On top of that, the issue of external misting of these efficient windows has prompted a flood of complaints from the public now that autumn has arrived. Those of my readers who have been paying attention will know that this issue was highlighted on TerryTheWindowman's website (RIP) around ten years ago when I first encountered the problem in my own office window. I did ask what the public would say when they found they couldn't see out of their nice new windows. I seemed to be in the minority then, but now we know. Here's the link: http://renegadeconservatoryguy.co.uk/a-rated-windows-problem/

Where have you all been since then?

Tuesday, October 5, 2010

Recession? What recession?

Phew! Grabbing a few minutes to catch up! Recent weeks have been hectic, with business piling in, the creative juices flowing with answers to long- standing problems appearing out of the blue, and dealing with all the issues that both business and leisure have been throwing at me. In particular, the unfolding (and predictable) shambles over the new Window Rating Scheme (particularly in view of the dodgy science involved): Predictable in the knowledge that it could never be more than a marketing ploy - in the same vein as the 'Secure By Design' label owned by the Metropolitan Police - and that those, like me, who view the whole thing as a well-intentioned job-creation scheme, would continue to stick with the entirely justifiable U-value calculators from truly independent sources such as the highly reputable BRE at Watford.

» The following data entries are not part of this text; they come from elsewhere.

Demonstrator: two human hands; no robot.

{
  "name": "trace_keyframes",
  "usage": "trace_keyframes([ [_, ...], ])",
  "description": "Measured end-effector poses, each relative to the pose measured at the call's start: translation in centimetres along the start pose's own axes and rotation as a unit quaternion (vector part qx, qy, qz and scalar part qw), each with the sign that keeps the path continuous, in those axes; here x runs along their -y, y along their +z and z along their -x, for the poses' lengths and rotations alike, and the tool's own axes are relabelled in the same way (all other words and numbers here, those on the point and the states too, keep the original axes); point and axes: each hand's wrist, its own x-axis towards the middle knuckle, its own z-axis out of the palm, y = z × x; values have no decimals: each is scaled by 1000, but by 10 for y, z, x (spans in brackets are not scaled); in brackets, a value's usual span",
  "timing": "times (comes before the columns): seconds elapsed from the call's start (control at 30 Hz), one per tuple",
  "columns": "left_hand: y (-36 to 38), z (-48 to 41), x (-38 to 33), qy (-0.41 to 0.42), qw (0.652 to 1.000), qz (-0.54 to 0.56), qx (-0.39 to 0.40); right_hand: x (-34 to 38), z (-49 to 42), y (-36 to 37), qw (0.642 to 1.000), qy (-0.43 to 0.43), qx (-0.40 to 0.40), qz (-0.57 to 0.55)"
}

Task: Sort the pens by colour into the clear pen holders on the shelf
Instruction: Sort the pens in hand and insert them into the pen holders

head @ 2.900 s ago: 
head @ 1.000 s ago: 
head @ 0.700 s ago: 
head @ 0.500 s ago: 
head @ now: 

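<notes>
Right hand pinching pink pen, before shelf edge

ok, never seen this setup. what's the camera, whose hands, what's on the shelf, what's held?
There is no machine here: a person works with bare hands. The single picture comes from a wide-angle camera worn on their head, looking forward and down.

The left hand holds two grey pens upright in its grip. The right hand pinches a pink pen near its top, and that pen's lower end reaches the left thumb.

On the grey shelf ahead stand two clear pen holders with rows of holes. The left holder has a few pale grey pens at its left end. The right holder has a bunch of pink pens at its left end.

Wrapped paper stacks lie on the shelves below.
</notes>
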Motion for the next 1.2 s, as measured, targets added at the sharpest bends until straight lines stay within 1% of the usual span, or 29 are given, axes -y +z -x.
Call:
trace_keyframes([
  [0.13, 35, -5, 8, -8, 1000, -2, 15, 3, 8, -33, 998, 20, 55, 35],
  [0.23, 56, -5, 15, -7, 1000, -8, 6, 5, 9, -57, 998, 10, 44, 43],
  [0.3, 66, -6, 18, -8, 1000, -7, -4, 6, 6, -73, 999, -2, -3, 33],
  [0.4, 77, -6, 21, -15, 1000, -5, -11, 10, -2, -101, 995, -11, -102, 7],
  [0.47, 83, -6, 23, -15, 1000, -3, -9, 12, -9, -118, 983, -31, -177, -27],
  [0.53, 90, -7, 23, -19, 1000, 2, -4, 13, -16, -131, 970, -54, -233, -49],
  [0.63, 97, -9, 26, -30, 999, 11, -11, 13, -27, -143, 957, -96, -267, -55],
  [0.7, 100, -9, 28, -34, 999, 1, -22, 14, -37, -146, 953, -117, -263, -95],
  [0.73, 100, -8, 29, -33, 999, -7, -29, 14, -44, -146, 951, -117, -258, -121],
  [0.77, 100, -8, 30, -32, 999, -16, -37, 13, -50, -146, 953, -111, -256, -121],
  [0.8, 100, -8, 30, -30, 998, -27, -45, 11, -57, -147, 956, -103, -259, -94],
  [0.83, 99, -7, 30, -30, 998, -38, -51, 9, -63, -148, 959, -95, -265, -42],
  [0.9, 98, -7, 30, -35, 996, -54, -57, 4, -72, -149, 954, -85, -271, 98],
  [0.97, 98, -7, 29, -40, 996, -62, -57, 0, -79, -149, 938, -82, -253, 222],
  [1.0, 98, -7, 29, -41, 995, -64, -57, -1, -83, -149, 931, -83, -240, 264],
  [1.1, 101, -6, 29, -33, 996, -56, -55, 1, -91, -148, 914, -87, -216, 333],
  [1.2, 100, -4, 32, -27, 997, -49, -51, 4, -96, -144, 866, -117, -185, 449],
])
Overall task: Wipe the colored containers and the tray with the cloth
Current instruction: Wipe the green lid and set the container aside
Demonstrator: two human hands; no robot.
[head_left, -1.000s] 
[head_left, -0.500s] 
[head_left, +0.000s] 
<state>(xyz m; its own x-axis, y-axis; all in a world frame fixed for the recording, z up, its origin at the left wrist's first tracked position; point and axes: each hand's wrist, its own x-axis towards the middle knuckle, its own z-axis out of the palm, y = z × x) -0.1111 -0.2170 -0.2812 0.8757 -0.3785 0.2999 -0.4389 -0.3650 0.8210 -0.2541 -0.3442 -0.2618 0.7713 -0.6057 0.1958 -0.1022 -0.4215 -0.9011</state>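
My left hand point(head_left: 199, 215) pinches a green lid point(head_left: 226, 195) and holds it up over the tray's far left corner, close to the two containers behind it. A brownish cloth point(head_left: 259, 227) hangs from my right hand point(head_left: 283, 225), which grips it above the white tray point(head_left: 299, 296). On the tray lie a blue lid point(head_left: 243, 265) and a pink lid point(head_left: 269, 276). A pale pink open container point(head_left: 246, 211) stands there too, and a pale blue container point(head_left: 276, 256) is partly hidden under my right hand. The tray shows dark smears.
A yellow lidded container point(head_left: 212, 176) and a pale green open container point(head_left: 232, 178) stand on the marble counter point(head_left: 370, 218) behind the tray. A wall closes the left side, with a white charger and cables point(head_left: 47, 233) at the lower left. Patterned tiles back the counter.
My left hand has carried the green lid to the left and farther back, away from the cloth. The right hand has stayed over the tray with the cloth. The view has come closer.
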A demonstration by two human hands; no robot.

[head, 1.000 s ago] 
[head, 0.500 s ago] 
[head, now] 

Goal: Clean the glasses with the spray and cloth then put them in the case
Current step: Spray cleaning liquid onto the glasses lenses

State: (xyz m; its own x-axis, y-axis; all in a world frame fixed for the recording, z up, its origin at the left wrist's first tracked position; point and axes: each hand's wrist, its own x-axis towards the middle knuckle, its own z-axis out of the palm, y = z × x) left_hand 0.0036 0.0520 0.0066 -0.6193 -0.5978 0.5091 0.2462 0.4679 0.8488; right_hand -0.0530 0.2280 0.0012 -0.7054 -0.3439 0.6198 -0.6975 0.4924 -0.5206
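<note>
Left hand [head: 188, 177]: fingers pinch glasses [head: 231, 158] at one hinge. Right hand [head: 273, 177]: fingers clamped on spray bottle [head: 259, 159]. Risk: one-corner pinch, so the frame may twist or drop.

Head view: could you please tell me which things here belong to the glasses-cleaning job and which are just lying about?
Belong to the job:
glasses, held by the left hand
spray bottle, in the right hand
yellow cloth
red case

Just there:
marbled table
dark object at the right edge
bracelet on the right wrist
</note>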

I never completed my treatise on DGU fabrication, started here in August to explain why these new- f angled slim sealed units for Georgian-glazing-bar windows are distinctly dodgy. That's 'cos it seemed superfluous while a full discussion was in full flow on Philip Rougier's ExpertExpert site. Here's the link to the relevant page for those interested: http://forum.expertexpert.com/viewtopic.php?f=9&t=42

So much for retirement, too much to do. must fly. More later.